Company type | Ltd |
---|---|
Industry | Engineering |
Founded | 1839 |
Defunct | 1869 |
Fate | Taken over |
Successor | Fairlie Engine & Steam Carriage Co. |
Headquarters | Hatcham, New Cross |
Key people | George England, Robert Francis Fairlie |
Products | Steam locomotives |
George England and Co. was an early English manufacturer of steam locomotives founded by the engineer George England of Newcastle upon Tyne (1811โ1878).[1] The company operated from the Hatcham Iron Works in New Cross, Surrey, and began building locomotives in 1848.
The company supplied one of the earliest tank locomotives to the contractors building the Newhaven, Sussex, branch line for the London Brighton and South Coast Railway[2] and exhibited a design at The Great Exhibition in 1851.[3] It also supplied locomotives to the Ffestiniog Railway, the Wantage Tramway, the Caledonian Railway, the London & Blackwall Railway, the Great Western Railway, the Somerset and Dorset Railway and the Victorian Railways amongst others.
The four locomotives supplied by England, in 1863/64, to the Festiniog Railway, were the first truly successful narrow gauge 1 ft 11+1⁄2 in (597 mm) engines built.[4] Remarkably three of the four survive, much rebuilt, two still in full working order. The other, Princess, was for many years on display at Spooner's Bar in Porthmadog, although without its tender. It has since been restored cosmetically to a high standard, and has made appearances in London and elsewhere for publicity purposes.
Two more similar 0-4-0ST engines, to an improved design, were built in 1867, one of which, Welsh Pony, survives, and bought back to steam on the 27th of June 2020. Having undergone a careful and sympathetic restoration by the Ffestiniog Railway.

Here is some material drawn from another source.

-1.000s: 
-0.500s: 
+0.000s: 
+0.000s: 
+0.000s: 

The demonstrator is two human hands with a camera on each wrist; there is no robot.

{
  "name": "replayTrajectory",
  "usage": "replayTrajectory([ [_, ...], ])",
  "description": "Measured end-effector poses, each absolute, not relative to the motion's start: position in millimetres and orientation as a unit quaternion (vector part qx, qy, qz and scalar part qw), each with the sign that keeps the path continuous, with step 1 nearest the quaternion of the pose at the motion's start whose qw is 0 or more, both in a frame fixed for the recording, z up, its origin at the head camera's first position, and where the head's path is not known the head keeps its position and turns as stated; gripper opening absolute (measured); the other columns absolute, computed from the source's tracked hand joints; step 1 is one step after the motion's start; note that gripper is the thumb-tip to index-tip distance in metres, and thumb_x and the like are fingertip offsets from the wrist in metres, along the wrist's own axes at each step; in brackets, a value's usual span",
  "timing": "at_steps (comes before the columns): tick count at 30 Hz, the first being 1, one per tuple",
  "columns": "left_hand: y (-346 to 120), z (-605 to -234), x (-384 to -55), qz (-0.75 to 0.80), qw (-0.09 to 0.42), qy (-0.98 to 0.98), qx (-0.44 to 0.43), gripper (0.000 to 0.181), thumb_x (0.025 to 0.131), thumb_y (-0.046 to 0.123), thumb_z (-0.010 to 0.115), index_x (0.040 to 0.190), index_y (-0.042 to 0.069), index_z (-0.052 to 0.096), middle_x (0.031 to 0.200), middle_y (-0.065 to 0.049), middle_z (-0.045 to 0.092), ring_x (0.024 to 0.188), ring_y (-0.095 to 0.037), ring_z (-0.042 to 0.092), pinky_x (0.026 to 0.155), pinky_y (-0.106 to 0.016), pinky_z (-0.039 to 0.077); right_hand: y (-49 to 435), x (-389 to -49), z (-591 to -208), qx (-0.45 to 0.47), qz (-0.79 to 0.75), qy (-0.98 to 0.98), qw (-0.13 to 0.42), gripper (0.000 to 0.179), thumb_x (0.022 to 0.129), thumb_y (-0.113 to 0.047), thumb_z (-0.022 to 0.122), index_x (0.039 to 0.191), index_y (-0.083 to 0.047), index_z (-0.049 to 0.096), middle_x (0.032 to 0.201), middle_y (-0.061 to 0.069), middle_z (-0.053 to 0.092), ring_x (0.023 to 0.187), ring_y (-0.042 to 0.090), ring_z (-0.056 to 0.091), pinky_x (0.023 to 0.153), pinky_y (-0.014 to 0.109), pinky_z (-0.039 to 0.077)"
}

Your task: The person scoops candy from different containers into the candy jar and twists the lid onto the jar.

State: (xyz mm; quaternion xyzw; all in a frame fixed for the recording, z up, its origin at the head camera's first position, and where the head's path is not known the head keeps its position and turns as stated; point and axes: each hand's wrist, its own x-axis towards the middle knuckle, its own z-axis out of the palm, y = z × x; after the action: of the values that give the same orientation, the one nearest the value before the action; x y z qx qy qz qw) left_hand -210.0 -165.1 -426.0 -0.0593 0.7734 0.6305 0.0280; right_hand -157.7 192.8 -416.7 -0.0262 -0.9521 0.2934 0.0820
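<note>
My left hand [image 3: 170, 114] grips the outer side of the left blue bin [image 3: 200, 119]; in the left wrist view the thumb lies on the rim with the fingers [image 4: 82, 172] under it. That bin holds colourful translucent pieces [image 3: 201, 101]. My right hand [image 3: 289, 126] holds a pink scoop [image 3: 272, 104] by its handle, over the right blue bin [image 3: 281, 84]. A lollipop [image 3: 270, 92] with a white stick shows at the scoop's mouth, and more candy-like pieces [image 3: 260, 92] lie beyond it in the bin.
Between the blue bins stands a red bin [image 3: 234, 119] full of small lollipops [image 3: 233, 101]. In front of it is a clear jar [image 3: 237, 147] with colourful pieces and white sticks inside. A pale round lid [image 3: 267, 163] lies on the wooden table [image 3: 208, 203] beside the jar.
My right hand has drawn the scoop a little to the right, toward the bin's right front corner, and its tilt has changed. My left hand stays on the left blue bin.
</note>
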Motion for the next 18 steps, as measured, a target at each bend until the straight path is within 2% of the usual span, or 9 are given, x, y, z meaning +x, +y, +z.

In 1869, England built the famous Little Wonder, Fairlies Patent articulated locomotive, also for the Ffestiniog Railway. George England's daughter, Eliza Anne, had earlier eloped with Robert Francis Fairlie, the inventor of the Fairlie locomotive. On George England's early retirement in 1869, Fairlie took over the company, in partnership with England's son George England junior, renaming it the Fairlie Engine and Steam Carriage Company, but following the death of George England Jr., in July 1870, the works were sold.[4]